Dalam karangan no. 4, berjudul Bagelen. Perihal kata itu, beliau menunjuk kepada rangkaian bentuk dari kata: Pegalon dari dari Pegaluan dari Pegaluhan, dari Galuh. Demikian juga nama Bagelen itu dari Pagelen, dari Pegalian, dari Pegalihan, dari Galih. Adapun kata Galih itu bentuk krama dari Galuh. Poerbatjaraka memperingatkan, katanya, jangan dicampur bentuk krama dengan kata krama. Yang dimaksud dengan kata krama oleh beliau, ialah: putra, krama, anak ngoko; griya krama, omah ngoko.

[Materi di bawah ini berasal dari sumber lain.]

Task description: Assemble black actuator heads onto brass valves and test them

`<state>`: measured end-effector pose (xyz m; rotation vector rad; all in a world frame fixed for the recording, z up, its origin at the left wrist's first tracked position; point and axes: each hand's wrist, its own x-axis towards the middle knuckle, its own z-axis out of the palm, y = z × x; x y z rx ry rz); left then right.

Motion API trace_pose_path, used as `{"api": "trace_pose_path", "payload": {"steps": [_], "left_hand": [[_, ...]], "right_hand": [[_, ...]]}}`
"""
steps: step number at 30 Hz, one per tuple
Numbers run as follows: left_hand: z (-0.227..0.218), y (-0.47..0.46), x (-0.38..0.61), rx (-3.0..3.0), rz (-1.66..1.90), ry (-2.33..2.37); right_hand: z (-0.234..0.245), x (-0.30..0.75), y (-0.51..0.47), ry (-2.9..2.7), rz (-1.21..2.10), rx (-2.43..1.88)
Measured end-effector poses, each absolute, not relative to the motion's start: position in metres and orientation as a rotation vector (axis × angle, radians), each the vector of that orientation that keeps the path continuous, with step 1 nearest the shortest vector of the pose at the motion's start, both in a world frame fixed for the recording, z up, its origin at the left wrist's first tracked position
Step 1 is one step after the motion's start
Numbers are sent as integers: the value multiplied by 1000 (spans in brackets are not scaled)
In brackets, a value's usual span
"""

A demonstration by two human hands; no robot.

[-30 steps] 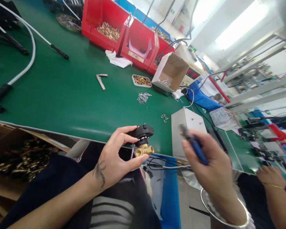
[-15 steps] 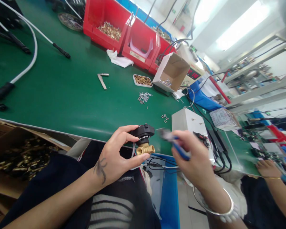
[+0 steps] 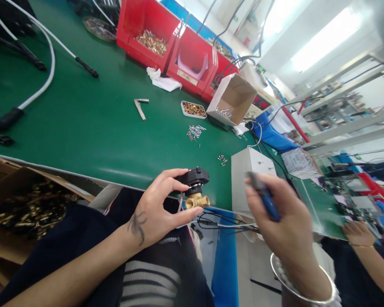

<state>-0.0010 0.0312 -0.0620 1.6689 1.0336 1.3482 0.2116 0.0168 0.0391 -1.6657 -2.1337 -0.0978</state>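
My left hand [image 3: 161,207] is closed around a brass valve [image 3: 197,201] with a black actuator head [image 3: 196,175] on top, just over the front edge of the bench. Its thumb presses the brass body while the fingers wrap the black head. A pale cable hangs down beside the valve. Off to the right, apart from the valve, my right hand [image 3: 284,221] grips blue-handled pliers [image 3: 266,200] in front of a white box [image 3: 248,179]. Both hand and pliers are smeared by motion; whether the jaws hold anything cannot be made out.
On the green bench [image 3: 99,136] lie metal pins [image 3: 196,132], small screws [image 3: 222,160], an L-shaped metal piece [image 3: 141,108] and a tray of brass parts [image 3: 193,110]. Red bins [image 3: 149,38] and a cardboard box [image 3: 232,100] stand behind. A co-worker's hand [image 3: 358,233] is at far right.
My right hand has pulled the pliers away to the right from the black head, where a thin tip reached close to it before. My left hand holds the valve almost where it was.
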Motion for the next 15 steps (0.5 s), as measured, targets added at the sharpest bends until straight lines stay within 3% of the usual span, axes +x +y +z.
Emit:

Sebagai temannya beliau menunjukkan beberapa rangkaian contoh: pangguh; panggih; lungguh; linggih; sungguh; singgih; suruh; sirih. Maka bendasarkan beberapa contoh, Poerbatjaraka berkeyakinan, bahwa Pegalihan itu bentuk krama dari Pegaluhan, seperti juga Galih dari Galuh; dan Galih itu di dalam cerita “rakyat” Sunda memang nama negara zaman kuno, cuma saja ditambah "Pakuan", menjadi "Galuh Pakuan".
Dalam pada itu kesimpulan yang ditarik oleh Poerbatjaraka, bila keterangan tentang Galuh dan Bagelen digabung, maka sejarah daerah aliran Sungai Bagawanta – Serayu – Citanduy, zaman dulu ada di bawah kekuasaan Kerajaan Galuh yang pusatnya ada di daerah Ciamis sekarang.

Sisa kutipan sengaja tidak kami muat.